Webb Simpson charges to 7-shot lead at Players Championship
American ties Greg Norman's 54-hole score, while Tiger, Spieth sit 11 strokes back
Webb Simpson isn't aware of the records he has tied or broken at The Players Championship. He saw that Tiger Woods and Jordan Spieth each made a big charge before he teed off Saturday, and it didn't rattle him at all.
"I think it helped me a little bit continue to think about making birdies," he said.
Simpson had a plan and didn't back off until he holed an 18-foot par on the final hole for a four-under 68. He stretched his lead to a record seven shots, tied Greg Norman's 54-hole score at The Players that had not been touched in 24 years and left himself one more round to capture the richest prize in golf.
Simpson started with an eight-foot birdie. He holed a 100-foot bunker shot for eagle.
And that island green on the par-3 17th that ruined his bid for the record score at the TPC Sawgrass the previous day? With a front pin in the bowl, he hit sand wedge and listened to thousands of fans surrounding the green cheer as the ball trickled down the slope to three feet for birdie.
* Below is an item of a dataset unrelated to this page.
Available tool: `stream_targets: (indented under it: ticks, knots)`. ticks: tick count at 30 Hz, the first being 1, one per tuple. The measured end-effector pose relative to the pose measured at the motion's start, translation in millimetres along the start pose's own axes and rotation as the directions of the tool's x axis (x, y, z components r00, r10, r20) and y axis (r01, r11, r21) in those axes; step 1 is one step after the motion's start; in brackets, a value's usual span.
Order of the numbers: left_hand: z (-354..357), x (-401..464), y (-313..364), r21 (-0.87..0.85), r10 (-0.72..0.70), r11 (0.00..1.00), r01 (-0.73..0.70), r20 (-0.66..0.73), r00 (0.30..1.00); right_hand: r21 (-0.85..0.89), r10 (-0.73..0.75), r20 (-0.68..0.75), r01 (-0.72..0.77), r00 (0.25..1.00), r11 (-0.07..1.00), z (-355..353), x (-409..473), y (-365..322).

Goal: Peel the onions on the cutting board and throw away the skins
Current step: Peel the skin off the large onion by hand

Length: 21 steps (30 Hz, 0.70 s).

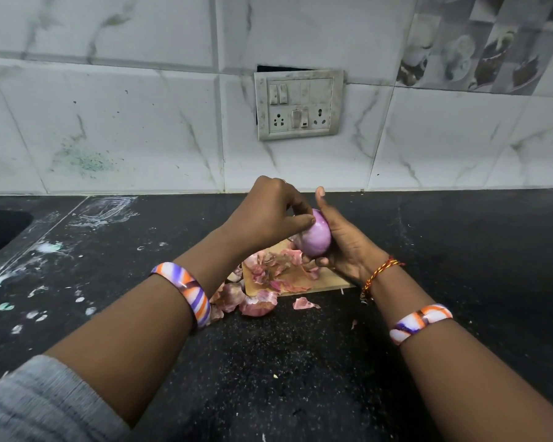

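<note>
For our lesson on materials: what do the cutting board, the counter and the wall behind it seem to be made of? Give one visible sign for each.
Cutting board: probably wood, matt; pale tan face with a plain cut edge.
Counter: looks like polished black stone, perhaps granite; fine pale speckles and a slight sheen.
Wall: glazed tiles with a marble pattern; grey veins, straight joints, glossy face.

This is a home kitchen. A black stone counter (pixel 428 250) runs across the middle, with white tiles (pixel 125 122) behind it, a sink (pixel 0 231) at the left edge, and food-picture tiles (pixel 492 43) at the upper right.
</note>
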State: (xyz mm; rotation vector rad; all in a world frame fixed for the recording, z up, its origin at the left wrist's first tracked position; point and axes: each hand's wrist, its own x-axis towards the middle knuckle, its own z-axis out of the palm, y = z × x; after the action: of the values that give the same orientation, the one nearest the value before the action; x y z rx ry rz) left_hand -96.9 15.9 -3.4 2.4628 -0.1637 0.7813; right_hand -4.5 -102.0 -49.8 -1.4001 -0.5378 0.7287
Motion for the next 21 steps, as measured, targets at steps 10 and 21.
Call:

It added to a 19-under 197, the score Norman had after three rounds in 1994 on a rain-softened course.
And the 32-year-old Simpson has history on his side: No one has ever lost a seven-shot lead in the final round in PGA Tour history.
"All those things that have happened, I'd love to know them if I win tomorrow," Simpson said. "But I'm trying not to dwell there. I'm trying to just look forward, do what I always do on a Saturday night of a golf tournament and get ready tomorrow morning. And that's kind of where I'm at."
Danny Lee was leading the B-Flight with a bogey-free round of 70, but with birdies only on the two par 5s on the back nine. He will be in the final group.
Wood, Spieth charge leaderboard
"Just got to keep my hat down and play my own game and ... I don't know, where is he at?" Lee asked. Told that Simpson was 19 under, Lee digested that and responded, "That's an impressive three rounds, I think. It's going very, very well for him."
Woods had his best round on the Stadium Course with a 65 despite playing the final six holes in 1 over. Spieth made two bogeys in his round of 65 as both charged up the leaderboard in the morning with big crowds and loud cheers.
They went from a tie for 68th to a tie for ninth. But they made up only three shots on Simpson and were 11 shots behind.
Mackenzie Hughes (68) of Dundas, Ont., and Adam Hadwin (71) of Abbotsford, B.C., were tied for 33rd at five under.
Dustin Johnson at least improved his chances of staying for No. 1 with four birdies over his final 10 holes for a 69. He was in third place, nine shots behind and figured all he could do Sunday was go as low as he could and see where it led.
No signs of cracking
Johnson is among six players to lose a six-shot lead in the final round, last fall in Shanghai. And with danger lurking at every corner on the Pete Dye-designed Stadium Course, that would suggest that the crystal and largest paycheque in golf — just shy of $2 million US — doesn't belong to Simpson just yet.
He just hasn't shown any signs of cracking.
Lee was at 204, a score that would have led The Players in all but three of the years since it moved to May in 2007.
"If you take Webb out of the equation, the golf course is playing about like it always does," Johnson said. "He's the only one that's going really low."
Jason Day, among those at nine-under 207, had a four-shot lead when he won The Players two years ago. He knows what it's like to play with big leads, to win big.
"The good thing about Webb is he's played well, he doesn't have to do too much out there, he has to keep it in front of him," Day said. "Don't take unnecessary risk and just kind of shoot 72 or somewhere in between 70, 72. You don't really need to go into the 60s."
Tiger Buzz
Simpson hasn't won since Las Vegas in the fall of 2013, most of that due to struggles with the ban on the anchored stroke he used with his belly putter. The big break came a year ago when Tim Clark suggested that along with a putter grip that rested along his left forearm, he use a claw grip.
"I'm thankful that I've put together a year of pretty solid putting, and it's really helped my golf kind of get me to the player that I want to be," Simpson said.
For one morning, Woods created the biggest buzz of the week.
He ran off four birdies in five holes at the start of his round, made the turn in 30 and then added a two-putt birdie at No. 11 and a pitch to 8 feet on the short 12th. He was in range of the course record that eluded Simpson on Saturday. Woods didn't do anything spectacularly wrong the rest of the way, he just didn't convert and dropped his lone shot on the 14th with a drive into thick rough that kept him from reaching the green.
"Eventually I was going to put all the pieces together and today, for the most part, I did that," Woods said.
It was his lowest round on the PGA Tour since a 65 in the second round of the Wyndham Championship at the end of the 2015 regular season. That was a month before he was sidelined with three more back surgeries. He played only one PGA Tour event since then until returning this year.
But this is Simpson's show until further notice.